Description of the task:
Restate the entire listing word for word.

===== Input for this task =====

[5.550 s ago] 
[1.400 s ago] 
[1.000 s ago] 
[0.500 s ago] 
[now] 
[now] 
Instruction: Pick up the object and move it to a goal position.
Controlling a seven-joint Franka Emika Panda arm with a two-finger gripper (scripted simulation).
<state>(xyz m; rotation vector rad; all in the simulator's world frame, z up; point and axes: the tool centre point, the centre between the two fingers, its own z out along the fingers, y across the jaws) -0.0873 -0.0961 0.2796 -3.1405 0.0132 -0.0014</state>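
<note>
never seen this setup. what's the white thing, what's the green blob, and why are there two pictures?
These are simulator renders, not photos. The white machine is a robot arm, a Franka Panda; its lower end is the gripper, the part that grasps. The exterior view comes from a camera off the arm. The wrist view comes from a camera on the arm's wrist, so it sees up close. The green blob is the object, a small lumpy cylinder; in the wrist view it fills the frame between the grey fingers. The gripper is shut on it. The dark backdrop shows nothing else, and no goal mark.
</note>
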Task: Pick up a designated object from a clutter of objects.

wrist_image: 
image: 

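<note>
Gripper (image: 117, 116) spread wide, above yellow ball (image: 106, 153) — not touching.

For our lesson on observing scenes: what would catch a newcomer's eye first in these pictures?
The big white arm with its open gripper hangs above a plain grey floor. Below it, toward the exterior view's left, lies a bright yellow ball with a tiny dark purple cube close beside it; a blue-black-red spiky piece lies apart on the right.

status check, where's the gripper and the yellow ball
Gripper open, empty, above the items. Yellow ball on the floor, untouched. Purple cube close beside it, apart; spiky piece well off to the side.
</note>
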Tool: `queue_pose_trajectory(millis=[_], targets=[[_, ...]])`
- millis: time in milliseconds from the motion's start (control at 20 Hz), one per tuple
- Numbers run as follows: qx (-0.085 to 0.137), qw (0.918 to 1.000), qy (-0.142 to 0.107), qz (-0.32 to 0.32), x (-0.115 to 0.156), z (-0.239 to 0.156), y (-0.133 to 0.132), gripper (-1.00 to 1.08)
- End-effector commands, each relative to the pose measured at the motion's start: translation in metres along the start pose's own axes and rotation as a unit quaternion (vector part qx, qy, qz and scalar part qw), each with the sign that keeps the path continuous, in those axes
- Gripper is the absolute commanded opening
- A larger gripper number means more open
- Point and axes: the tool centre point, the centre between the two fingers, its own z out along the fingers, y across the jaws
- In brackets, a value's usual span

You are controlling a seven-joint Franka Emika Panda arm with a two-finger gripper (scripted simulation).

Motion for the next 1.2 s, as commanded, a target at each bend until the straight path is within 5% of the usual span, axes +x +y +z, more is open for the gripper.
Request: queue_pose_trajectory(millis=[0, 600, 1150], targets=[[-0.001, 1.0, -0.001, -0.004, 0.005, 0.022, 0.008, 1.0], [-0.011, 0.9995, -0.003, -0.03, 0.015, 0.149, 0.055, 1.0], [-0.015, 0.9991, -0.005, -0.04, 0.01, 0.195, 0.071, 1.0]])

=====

The completed task:
[5.550 s ago] 
[1.400 s ago] 
[1.000 s ago] 
[0.500 s ago] 
[now] 
[now] 
Instruction: Pick up the object and move it to a goal position.
Controlling a seven-joint Franka Emika Panda arm with a two-finger gripper (scripted simulation).
<state>(xyz m; rotation vector rad; all in the simulator's world frame, z up; point and axes: the tool centre point, the centre between the two fingers, its own z out along the fingers, y across the jaws) -0.0873 -0.0961 0.2796 -3.1405 0.0132 -0.0014</state>
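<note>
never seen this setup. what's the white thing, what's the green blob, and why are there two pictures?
These are simulator renders, not photos. The white machine is a robot arm, a Franka Panda; its lower end is the gripper, the part that grasps. The exterior view comes from a camera off the arm. The wrist view comes from a camera on the arm's wrist, so it sees up close. The green blob is the object, a small lumpy cylinder; in the wrist view it fills the frame between the grey fingers. The gripper is shut on it. The dark backdrop shows nothing else, and no goal mark.
</note>
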Task: Pick up a designated object from a clutter of objects.

wrist_image: 
image: 

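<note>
Gripper (image: 117, 116) spread wide, above yellow ball (image: 106, 153) — not touching.

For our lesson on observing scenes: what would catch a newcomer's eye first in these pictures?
The big white arm with its open gripper hangs above a plain grey floor. Below it, toward the exterior view's left, lies a bright yellow ball with a tiny dark purple cube close beside it; a blue-black-red spiky piece lies apart on the right.

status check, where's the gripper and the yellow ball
Gripper open, empty, above the items. Yellow ball on the floor, untouched. Purple cube close beside it, apart; spiky piece well off to the side.
</note>
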Tool: `queue_pose_trajectory(millis=[_], targets=[[_, ...]])`
- millis: time in milliseconds from the motion's start (control at 20 Hz), one per tuple
- Numbers run as follows: qx (-0.085 to 0.137), qw (0.918 to 1.000), qy (-0.142 to 0.107), qz (-0.32 to 0.32), x (-0.115 to 0.156), z (-0.239 to 0.156), y (-0.133 to 0.132), gripper (-1.00 to 1.08)
- End-effector commands, each relative to the pose measured at the motion's start: translation in metres along the start pose's own axes and rotation as a unit quaternion (vector part qx, qy, qz and scalar part qw), each with the sign that keeps the path continuous, in those axes
- Gripper is the absolute commanded opening
- A larger gripper number means more open
- Point and axes: the tool centre point, the centre between the two fingers, its own z out along the fingers, y across the jaws
- In brackets, a value's usual span

You are controlling a seven-joint Franka Emika Panda arm with a two-finger gripper (scripted simulation).

Motion for the next 1.2 s, as commanded, a target at each bend until the straight path is within 5% of the usual span, axes +x +y +z, more is open for the gripper.
Request: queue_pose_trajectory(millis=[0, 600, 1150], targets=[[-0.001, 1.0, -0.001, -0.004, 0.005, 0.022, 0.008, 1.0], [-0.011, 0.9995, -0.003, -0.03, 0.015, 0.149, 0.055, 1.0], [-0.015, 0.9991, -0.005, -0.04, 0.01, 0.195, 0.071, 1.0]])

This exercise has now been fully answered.